Ничто не шелохнулось в ее лице. Взгляд ни на секунду не задержался на посетителе. Он для нее не существует. Или это она перестала существовать?
Внезапно Гамлиэль вновь видит себя в Будапеште. 1948 год. Илонка с букетом в руках идет в больницу: серьезно заболела еврейская подруга ее матери, выжившая в лагерях. Гамлиэль не захотел оставаться дома один, и она позволила ему пойти с ней:
— Ты подождешь меня снаружи, мой большой мальчик, обещаешь?
Он обещал, он обещал бы что угодно, лишь бы не расставаться с ней. Она вошла в серый мрачный корпус и надолго там задержалась. Минуты тянулись бесконечно. Заморосил дождь. Сначала несколько неторопливых капель, потом они застучали чаще. Гамлиэль решил укрыться в здании. В холле никого не было. Из-за дверей доносились приглушенные голоса. Один из этих голосов был ему знаком. Он толкнул приоткрытую дверь. Стоя перед кроватью, Илонка тихо разговаривала со старой женщиной, которая не отвечала. Цветы лежали на одеяле.
— Скажите хоть что-нибудь, Хегедюш Нени, умоляю вас, скажите хоть что-нибудь… Мама была вашей подругой, хорошей подругой. Ведь вы же помните это? Ответьте мне, дорогая, любимая Хегедюш Нени, скажите несколько слов, всего лишь несколько слов, сделайте это ради меня, ради мамы…
Тут старая женщина закрыла глаза, но тут же открыла их вновь. И ответила она еле слышно, почти не шевеля иссушенными губами:
— Что вам от меня нужно? По какому праву смеете вы говорить со мной? Что я вам сделала? Кто разрешил вам влезать ко мне в могилу? Кто вы?
Она сказала «могила», подумал Гамлиэль, стараясь скрыть растерянность.

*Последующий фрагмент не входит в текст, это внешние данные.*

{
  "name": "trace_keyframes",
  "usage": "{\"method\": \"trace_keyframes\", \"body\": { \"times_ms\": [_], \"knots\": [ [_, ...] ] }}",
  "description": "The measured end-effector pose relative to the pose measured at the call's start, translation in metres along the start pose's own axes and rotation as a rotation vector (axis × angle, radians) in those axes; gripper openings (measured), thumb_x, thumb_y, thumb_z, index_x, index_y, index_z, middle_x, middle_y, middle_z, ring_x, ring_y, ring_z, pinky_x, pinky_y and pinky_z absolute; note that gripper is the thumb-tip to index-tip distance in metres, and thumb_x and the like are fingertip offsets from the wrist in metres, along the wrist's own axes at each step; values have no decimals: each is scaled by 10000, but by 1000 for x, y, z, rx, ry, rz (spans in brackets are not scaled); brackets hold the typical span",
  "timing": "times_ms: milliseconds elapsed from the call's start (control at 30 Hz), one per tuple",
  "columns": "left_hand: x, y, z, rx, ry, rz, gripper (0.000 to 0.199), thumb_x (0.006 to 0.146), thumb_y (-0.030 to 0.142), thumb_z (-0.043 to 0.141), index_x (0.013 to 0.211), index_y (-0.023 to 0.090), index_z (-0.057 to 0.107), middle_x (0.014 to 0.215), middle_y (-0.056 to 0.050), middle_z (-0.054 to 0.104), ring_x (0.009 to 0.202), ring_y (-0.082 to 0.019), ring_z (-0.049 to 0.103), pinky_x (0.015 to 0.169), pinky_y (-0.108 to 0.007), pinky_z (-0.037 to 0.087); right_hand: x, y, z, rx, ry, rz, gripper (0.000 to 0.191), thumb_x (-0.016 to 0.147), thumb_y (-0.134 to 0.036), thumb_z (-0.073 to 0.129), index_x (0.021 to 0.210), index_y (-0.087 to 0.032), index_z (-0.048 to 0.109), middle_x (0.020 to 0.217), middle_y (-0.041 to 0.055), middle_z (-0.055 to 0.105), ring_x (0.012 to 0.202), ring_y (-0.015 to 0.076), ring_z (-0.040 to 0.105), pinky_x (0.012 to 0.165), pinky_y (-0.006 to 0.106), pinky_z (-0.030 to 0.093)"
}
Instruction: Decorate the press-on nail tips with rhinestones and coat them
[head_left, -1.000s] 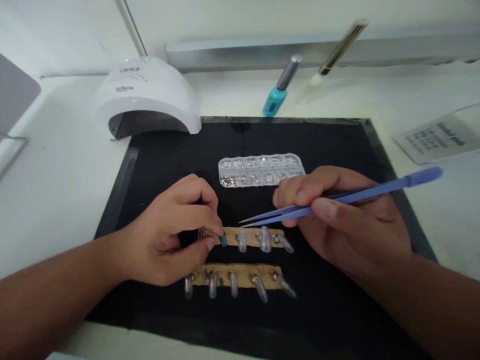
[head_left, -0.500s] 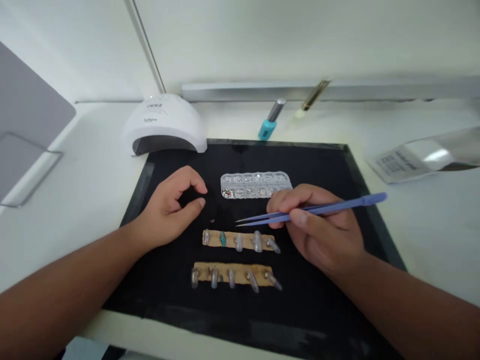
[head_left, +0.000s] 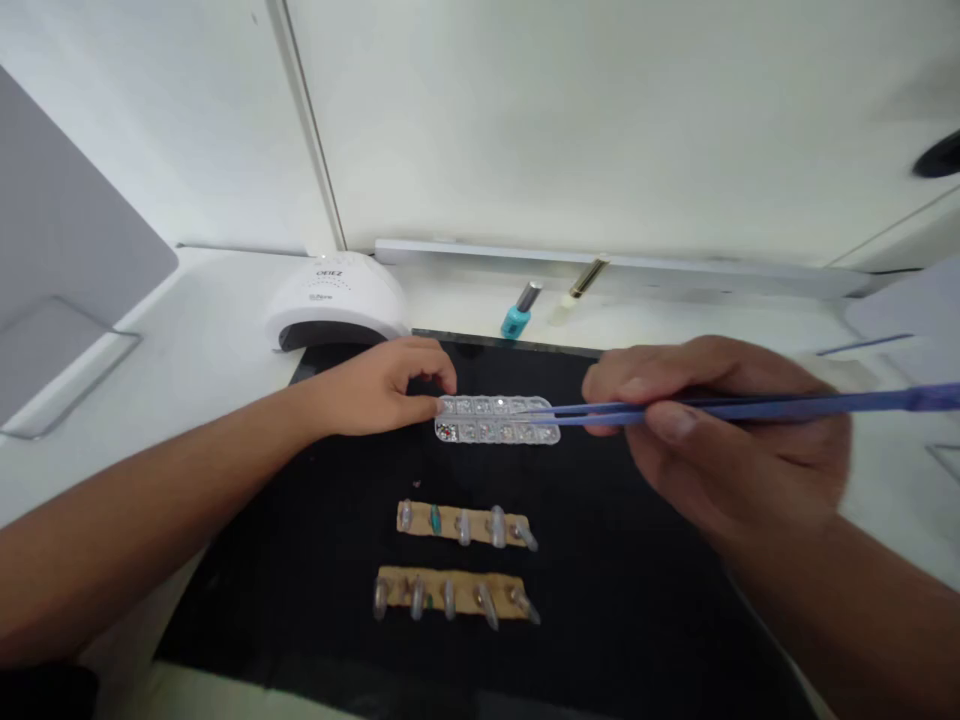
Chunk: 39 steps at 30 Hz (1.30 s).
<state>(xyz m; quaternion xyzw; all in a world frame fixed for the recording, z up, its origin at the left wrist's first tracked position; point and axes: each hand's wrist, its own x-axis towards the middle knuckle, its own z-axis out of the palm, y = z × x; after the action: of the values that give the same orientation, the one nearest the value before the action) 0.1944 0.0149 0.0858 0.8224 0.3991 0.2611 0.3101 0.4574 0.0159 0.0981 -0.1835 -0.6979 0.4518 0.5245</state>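
My right hand (head_left: 720,430) holds a pair of blue tweezers (head_left: 780,405), fingers closed round the shanks. Their tips lie over the middle of a clear rhinestone case (head_left: 491,418) split into small compartments; whether they touch a stone cannot be told. At the case's left end, my left hand (head_left: 390,385) grips the corner between thumb and curled index finger. Nearer me lie two tan strips, an upper strip (head_left: 486,525) and a lower strip (head_left: 469,592), each bearing several clear nail tips. One tip (head_left: 435,518) on the upper strip is teal. A tiny speck (head_left: 416,484) rests above it.
A white nail lamp (head_left: 337,300) stands at the back left of the black mat (head_left: 615,610). Behind the mat are a teal polish bottle (head_left: 517,318) and a pale bottle with a gold cap (head_left: 577,292). A white wall closes off the back.
My left hand has moved over to the rhinestone case and taken its left end. My right hand has brought the tweezers from above the upper strip to over the case. The view has shifted upward.
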Motion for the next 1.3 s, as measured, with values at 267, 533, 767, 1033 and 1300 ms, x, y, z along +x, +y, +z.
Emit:
{"method": "trace_keyframes", "body": {
  "times_ms": [267, 533, 767, 1033, 1300],
  "knots": [
    [15, -44, 26, -74, -83, 177, 133, 848, 253, 640, 929, 150, 658, 946, -68, 651, 916, -178, 595, 846, -324, 486, 0, 50, 3, -46, -164, 36, 58, 867, -215, 628, 867, -207, 686, 680, 12, 630, 585, 145, 563, 528, 309, 426],
    [16, -45, 28, -144, -58, 146, 102, 876, 123, 561, 884, 109, 663, 883, -62, 641, 848, -146, 577, 805, -286, 462, 3, 59, 5, -256, -354, -22, 150, 810, -63, 551, 861, -192, 608, 669, 7, 606, 586, 126, 564, 544, 281, 451],
    [16, -43, 27, -163, -59, 143, 105, 867, 92, 558, 869, 93, 663, 870, -54, 640, 841, -130, 574, 794, -258, 453, 6, 54, 13, -443, -446, -58, 174, 815, -39, 535, 876, -200, 567, 682, 19, 623, 619, 136, 599, 564, 269, 500],
    [16, -40, 26, -177, -83, 100, 135, 826, 27, 559, 879, 85, 668, 876, -44, 643, 842, -112, 576, 774, -225, 451, 5, 53, 12, -505, -477, -54, 191, 813, -33, 542, 900, -202, 560, 705, 19, 642, 664, 142, 634, 607, 273, 542],
    [16, -39, 24, -166, -84, 100, 134, 837, 40, 555, 882, 91, 671, 879, -38, 647, 846, -109, 576, 783, -225, 454, 0, 46, 11, -564, -498, -54, 222, 804, -31, 560, 939, -206, 585, 738, 30, 674, 717, 164, 668, 690, 310, 585]
  ]
}}
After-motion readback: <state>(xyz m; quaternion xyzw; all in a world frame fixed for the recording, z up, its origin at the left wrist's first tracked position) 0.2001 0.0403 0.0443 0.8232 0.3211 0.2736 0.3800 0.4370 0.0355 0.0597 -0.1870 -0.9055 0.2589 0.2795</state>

Она не просто больна. Она безумна.
Не зная, что ответить, Илонка попыталась погладить руку больной, но та отдернула ее.
— Уходите, — произнесла она тем же холодным отчужденным тоном. — Незачем нарушать сон мертвецов.
Она сказала «сон мертвецов», изумился Гамлиэль. Возможно ли, чтобы она в безумии своем считала себя мертвой?
— Я прошу у вас прощения, Хегедюш Нени, — произнесла Илонка. — Я…
— Вы смеете просить у меня прощения! Ах вы, живые, вам все легко: вы делаете жуткие, страшные вещи, потом просите прощения, и все счета оплачены, все раны исцелены. И страница перевернута. Не здесь, мадам, не у нас. Мертвые так быстро не прощают. У них, у мертвых, хорошая память. Не как у живых.
Но кто же она? Так еще долго будет спрашивать себя Гамлиэль, с тяжелым предчувствием на сердце. Он вспоминает об этом теперь, застыв у постели больной старухи. Какое лицо таится за этой изможденной маской? Какая мучительная истина скрывается за этим молчанием? От какой опасности она бежала и почему стала искать убежище за стеной равнодушия? Какую весть могла бы передать миру живых эта венгерская женщина? И кто послал ее? К несчастью, Гамлиэль не умеет разговаривать с больной так, как Илонка.
— Я Илонка, певица, — говорит покровительница маленького еврейского мальчика. — Илонка. Вы с моей мамой были подруги детства. Мне очень хотелось бы помочь вам.